Bahkan imigran Jepang dianggap bisa berasimilasi dengan baik di Brasil, Peru, dan Bolivia. Salah satu tokoh Jepang pun berhasil menduduki posisi penting di pemerintah. Bagaimana prosesnya? Berikut utas sejarahnya. 

1. Gelombang migrasi pertama terjadi di era Meiji dengan tujuan utama menjadi pekerja migran di Hawaii 

Utas Sejarah Imigran Jepang di Amerika Latinpotret pekerja migran Jepang di Brasil (instagram.com/no_riverside)

Melansir Tigner dalam artikel ilmiahnya yang berjudul 'Japanese Immigration into Latin America: A Survey', gelombang emigrasi warga Jepang ke benua Amerika bisa dibagi menjadi beberapa era.
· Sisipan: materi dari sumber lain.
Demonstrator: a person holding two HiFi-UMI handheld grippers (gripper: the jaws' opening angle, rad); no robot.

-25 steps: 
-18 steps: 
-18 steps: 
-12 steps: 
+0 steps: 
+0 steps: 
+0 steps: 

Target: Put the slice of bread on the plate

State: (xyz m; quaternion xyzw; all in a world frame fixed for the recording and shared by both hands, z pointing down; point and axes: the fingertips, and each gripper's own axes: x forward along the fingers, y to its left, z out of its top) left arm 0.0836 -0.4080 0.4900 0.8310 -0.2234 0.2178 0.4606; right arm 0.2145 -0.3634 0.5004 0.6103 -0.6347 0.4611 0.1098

Gelombang pertama terjadi di era Meiji, tepatnya tahun 1885. Saat itu sekitar 900 orang bermigrasi ke Hawaii dengan tujuan mengisi pos buruh di perkebunan dan pabrik gula dengan kontrak beberapa tahun. 

Selain Hawaii yang dulu masih menjadi negara independen, pekerja dari Jepang juga dikirim ke Kanada, Australia, Meksiko, Peru, Kaledonia Baru, dan Kepulauan Fiji. Hal ini dilihat sebagai kerja sama yang saling menguntungkan.

Negara-negara tersebut membutuhkan pekerja dan Jepang melihat migrasi sebagai cara ampuh menangani "surplus jumlah penduduk" yang berdampak pada tingginya angka kemiskinan. Saat itu, tingkat kelahiran di Jepang mencapai 34-36 per 1000 penduduk di tahun 1920an.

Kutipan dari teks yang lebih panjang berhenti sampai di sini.